I'll have to keep a closer eye on the produce and try cooking and freezing if it's going to go bad.

I never even thought to bring back fruit that wasn't up to par. Great idea if I could only find my receipts when I need them.

As always, great advice. Thanks!

Have a great weekend!!

JD said...

Marcia, I agree. I read the blog that NewMe suggested and while it did raise some good points I hear plenty of "middle class" people talking about healthy eating as "so expensive." That is definitely my experience.

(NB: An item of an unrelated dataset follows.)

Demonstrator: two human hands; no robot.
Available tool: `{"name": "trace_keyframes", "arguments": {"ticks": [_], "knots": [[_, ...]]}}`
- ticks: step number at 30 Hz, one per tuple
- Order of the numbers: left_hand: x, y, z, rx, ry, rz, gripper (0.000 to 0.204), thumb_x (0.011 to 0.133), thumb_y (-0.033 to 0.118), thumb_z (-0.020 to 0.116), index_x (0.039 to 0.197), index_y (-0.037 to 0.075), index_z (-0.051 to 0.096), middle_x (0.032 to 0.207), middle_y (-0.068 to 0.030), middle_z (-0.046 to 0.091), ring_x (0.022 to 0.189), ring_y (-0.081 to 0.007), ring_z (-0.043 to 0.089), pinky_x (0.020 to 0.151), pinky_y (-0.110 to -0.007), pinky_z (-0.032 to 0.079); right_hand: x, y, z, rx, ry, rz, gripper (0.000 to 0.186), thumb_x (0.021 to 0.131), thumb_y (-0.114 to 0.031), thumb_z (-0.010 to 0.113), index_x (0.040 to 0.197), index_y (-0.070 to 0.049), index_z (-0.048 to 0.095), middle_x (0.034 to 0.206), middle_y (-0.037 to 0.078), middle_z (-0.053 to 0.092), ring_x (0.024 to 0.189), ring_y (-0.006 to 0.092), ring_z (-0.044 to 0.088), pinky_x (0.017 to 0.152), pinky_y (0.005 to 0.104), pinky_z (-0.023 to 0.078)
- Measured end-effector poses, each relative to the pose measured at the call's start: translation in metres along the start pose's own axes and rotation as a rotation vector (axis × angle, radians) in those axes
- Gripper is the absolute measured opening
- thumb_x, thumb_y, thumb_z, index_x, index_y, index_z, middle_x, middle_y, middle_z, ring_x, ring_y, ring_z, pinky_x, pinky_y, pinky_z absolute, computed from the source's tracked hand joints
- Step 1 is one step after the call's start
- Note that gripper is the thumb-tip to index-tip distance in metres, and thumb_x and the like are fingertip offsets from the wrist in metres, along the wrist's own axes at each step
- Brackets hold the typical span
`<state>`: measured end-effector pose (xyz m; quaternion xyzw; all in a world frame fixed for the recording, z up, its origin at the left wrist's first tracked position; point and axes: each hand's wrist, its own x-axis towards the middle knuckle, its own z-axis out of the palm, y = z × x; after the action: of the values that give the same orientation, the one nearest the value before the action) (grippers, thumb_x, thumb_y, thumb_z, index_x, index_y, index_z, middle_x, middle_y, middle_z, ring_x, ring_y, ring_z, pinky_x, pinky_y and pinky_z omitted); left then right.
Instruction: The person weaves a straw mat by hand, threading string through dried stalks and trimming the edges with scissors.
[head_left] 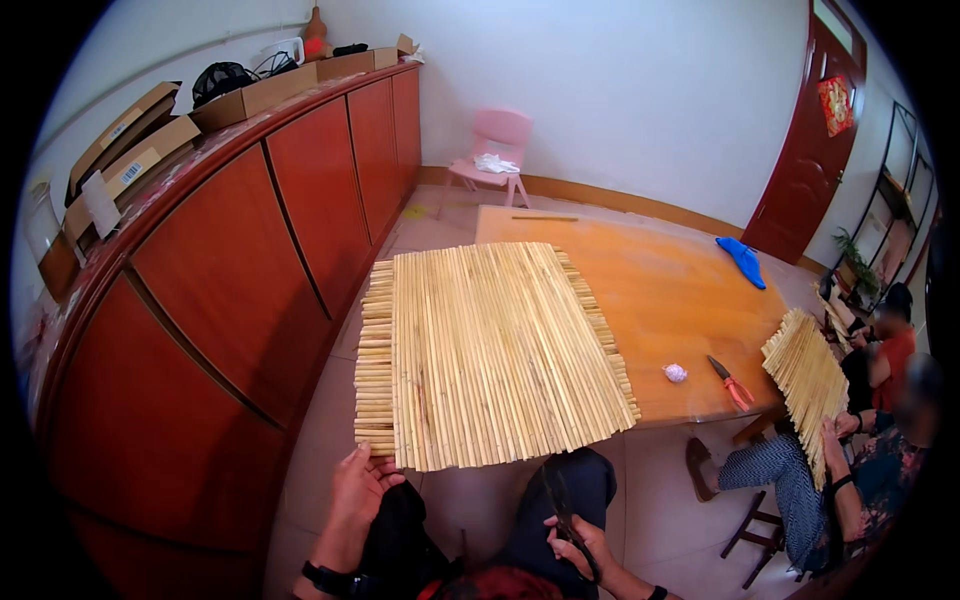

And the excuse that there aren't grocery stores in inner cities doesn't work for me in my city. The oldest farmer's market in the state is smack dab in the middle of the "ghetto" and guess who usually shops there? People that don't live there, people that make a special trip to support their local farmers or are "food snobs." Every store in that market (except the seasonal vendors I think) takes food stamps. In addition to that there is a full service grocery store also smack dab in the middle of this area.

Anonymous said...

Thanks for your post. Please keep blowing the myth that eating healthy is more expensive. Even in your example, you note that many fruits and vegetables are $1 per pound and Little Debbies are almost double that. And obviously fresh vegetables and fruits are more expensive than frozen, even though the nutritional content of frozen veggies is very high. And not to mention dried beans and brown rice which pound for pound is very very cheap.

Galya Talkington said...

Amazing post! Thank you!

amy edwards said...

Yes!! That is what I'm trying to tell people! We don't realize how much our eating out and sugary snacks truly cost us. Eating healthy and organic and natural can actually be cheaper in some cases, about the same, or at worst only slightly more than you're spending now!

I love the links to the local farmers markets. I'm going to check those out now! :)

Thrifty-Chicky said...

I have found that frozen vegetables go on sale a lot. This past year I have really opened the door on things like, brocolli, brussels sprouts, yellow squash, lima beans, okra, turnip greens, and spinach. We used to skip veggies unless I opened a can of green beans, peas, carrots, or corn. Now I do lots of frozen veggies and try to incorporate more dried beans. For now with my budget and frozen veggies with a few fresh items is working well to make some healthy meals.

Anonymous said...

This is so true! Only recently have I realized how friggin' cheap produce is, compared to A LOT of other things! I'll just stick to that! Thanks Lyn for pointing all this out; I hope it really helps a lot of people to realize that eating healthy is NOT expensive.

Hanlie said...

This is an issue that cannot be highlighted enough. I save so much by not buying meat, dairy, soda, processed food, fast food, treats, etc that I can occasionally afford the more expensive health foods like hemp protein, raw nuts, Himalayan Crystal Salt, barley grass powder, tahini, fruit teas, berries (very expensive here) and still save. This is in addition to the loads of fresh produce.

Cost is not the deterrent in most cases, although it's a good excuse. The real deterrent is laziness.